Les droits de l’homme (des Roms) confrontés à la pratique des tribunaux.

Les droits de l’homme (des Roms) confrontés à la pratique des tribunaux.

Le 28 mars, durant une longue et studieuse journée à Marseille, près de 300 personnes se sont affrontées à la complexité du droit lorsqu’on l’aborde sous l’angle de son effectivité. Avec l’aide de magistrats, d’avocats et de juristes, les débats ont permis de mettre en lumière la distance et parfois les contradictions entre les déclarations de principe et leur mise en oeuvre sur le terrain. Les magistrats ont mis en avant les conflits de droits auxquels ils sont confrontés : Droit quasi-sacré de la propriété privée inscrit dans la constitution et droits sociaux de mener une vie décente, droit de vivre en famille, droit à un hébergement ou un logement ; Conflit entre le droit européen en plein développement et droit propre à chaque Etat etc..

Trois principales leçons peuvent être tirés de cette instructive journée

Lorsqu’il s’agit de l’expulsion des familles de Roms migrants accusées de squatter des bâtiments ou des terrains, les magistrats se disent souvent contraints par une législation qui privilégie la défense de la propriété privée au détriment des droits sociaux. Si certains d’entre eux appliquent sans sourciller la primauté du droit de propriété avec la caution du pouvoir politique et d’une majorité de l’opinion, d’autres essaient d’en nuancer les effets et d’ouvrir la voie à une application plus concrète des droits de l’homme.

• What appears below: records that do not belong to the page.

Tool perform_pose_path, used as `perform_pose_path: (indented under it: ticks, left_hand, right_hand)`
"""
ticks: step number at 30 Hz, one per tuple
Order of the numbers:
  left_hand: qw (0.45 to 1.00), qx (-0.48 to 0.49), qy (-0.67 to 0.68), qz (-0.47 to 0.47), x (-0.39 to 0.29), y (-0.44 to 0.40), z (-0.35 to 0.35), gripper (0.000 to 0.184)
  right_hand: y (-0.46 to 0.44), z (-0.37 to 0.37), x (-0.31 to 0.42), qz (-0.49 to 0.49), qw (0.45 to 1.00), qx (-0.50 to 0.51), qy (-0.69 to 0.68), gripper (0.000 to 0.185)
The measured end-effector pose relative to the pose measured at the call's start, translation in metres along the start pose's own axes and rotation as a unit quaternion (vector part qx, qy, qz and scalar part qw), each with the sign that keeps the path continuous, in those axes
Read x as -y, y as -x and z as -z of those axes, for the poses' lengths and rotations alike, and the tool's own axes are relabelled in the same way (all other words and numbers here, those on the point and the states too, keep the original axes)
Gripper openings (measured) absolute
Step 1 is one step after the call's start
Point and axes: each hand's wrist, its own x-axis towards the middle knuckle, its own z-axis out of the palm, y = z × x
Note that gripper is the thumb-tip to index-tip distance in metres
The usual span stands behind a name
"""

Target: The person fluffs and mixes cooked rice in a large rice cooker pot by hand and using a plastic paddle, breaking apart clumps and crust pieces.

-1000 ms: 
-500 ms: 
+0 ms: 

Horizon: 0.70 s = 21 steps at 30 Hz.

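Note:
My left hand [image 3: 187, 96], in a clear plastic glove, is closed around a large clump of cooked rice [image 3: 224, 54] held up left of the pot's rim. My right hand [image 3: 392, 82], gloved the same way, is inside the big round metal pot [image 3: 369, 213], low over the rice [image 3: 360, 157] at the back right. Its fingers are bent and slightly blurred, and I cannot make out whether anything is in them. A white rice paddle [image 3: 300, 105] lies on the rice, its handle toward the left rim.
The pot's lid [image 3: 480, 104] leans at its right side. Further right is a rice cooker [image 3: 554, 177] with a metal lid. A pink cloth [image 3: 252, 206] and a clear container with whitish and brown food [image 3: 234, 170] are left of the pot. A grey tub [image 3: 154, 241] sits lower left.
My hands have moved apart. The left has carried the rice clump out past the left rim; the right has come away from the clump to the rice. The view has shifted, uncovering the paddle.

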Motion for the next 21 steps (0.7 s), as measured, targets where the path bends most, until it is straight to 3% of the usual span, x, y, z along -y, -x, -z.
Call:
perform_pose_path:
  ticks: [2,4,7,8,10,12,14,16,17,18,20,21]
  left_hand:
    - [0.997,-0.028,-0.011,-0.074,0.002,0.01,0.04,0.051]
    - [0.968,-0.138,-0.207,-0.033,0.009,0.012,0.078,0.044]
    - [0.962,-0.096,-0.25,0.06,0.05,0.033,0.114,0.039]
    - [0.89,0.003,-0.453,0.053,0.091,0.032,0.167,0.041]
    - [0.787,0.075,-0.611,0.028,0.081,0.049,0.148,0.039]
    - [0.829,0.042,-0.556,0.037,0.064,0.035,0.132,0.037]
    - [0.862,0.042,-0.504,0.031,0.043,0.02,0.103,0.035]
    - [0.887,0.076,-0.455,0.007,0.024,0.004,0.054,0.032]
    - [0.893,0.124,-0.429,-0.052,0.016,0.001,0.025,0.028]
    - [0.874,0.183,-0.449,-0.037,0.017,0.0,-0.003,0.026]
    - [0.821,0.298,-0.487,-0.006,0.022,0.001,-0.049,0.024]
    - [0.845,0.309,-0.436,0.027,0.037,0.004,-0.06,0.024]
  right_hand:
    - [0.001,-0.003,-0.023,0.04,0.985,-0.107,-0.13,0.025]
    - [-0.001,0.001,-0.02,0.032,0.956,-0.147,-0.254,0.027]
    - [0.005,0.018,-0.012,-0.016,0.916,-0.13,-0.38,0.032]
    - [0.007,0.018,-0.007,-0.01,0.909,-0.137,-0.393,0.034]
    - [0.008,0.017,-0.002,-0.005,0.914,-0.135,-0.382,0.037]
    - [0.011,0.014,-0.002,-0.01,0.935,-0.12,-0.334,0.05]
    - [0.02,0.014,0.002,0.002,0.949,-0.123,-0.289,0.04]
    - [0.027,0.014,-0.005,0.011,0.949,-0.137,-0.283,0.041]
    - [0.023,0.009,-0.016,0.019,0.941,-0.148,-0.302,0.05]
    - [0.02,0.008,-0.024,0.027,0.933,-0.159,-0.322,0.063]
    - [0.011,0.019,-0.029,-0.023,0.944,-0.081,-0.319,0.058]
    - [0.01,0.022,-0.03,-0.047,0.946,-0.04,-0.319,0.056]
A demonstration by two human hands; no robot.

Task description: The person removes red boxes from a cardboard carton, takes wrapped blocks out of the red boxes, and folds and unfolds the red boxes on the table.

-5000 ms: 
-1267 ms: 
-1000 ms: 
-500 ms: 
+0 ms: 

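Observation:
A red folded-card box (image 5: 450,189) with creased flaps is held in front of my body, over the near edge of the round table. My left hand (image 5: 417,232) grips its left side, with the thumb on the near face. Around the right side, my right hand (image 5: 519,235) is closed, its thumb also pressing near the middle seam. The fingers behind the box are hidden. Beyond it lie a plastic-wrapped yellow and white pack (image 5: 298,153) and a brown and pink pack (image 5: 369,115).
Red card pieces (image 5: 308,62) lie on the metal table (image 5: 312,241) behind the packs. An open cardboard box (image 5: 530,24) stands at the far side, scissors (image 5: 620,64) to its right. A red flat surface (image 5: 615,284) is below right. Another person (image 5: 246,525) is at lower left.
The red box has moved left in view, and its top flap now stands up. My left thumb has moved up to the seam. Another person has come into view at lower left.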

Les débats ont également permis de constater que devant la complexité du droit et l’accumulation des textes, de nombreux magistrats ont une connaissance très insuffisante des familles Roms qu’ils ont à juger et des raisons qui les conduisent à émigrer. La confusion avec les Roms Tsiganes français est fréquente. Le conflit entre la législation française et européenne contribue à entretenir un peu plus cette complexité.

Des avocats qui depuis de longues années sont engagés avec les associations dans la défense des familles Roms ont témoigné de la difficulté de leurs tâches. Ils sont hélas trop peu nombreux à maîtriser toutes les subtilités de la législation et à s’engager dans des batailles souvent perdues d’avance. Les débats ont permis cependant de constater qu’une défense bien construite permet des avancées significatives en matière de respect des droits sociaux. Nul doute que les décisions récentes des instances judiciaires européennes, malgré la lourdeur et la complexité de la saisine de ces instances ouvrent une voix nouvelle.

Les participants ont, au cours de cette journée, pu constater que malgré sa complexité et sa froideur apparente, le monde judiciaire pouvait comprendre des hommes et des femmes à même d’entendre la voix des ‘sans droits’ et mettre en avant les principes universels des droits de l’homme. Le recours aux tribunaux n’est donc pas vain même s’il laisse parfois un goût amer. Certains ont d’ailleurs regretté que les voies de recours contre des décisions judiciaires estimées scandaleuses ne soient pas plus fréquemment mises en oeuvre. D’autres pourront, en s’appuyant sur leur expérience, considérer que le recours au juge est une perte de temps et que les dés sont pipés. Certes la lecture des ordonnances des tribunaux est le plus souvent désespérante, mais le combat pour l’égalité des droits n’est pas inutile et les magistrats présents lors de cette journée témoignent que le respect des droits universels est un long combat. L’Union Européenne, malgré toutes ses lacunes, est une alliée précieuse pour garantir à tous et spécialement aux Roms/Tsiganes leurs droits de citoyens européens.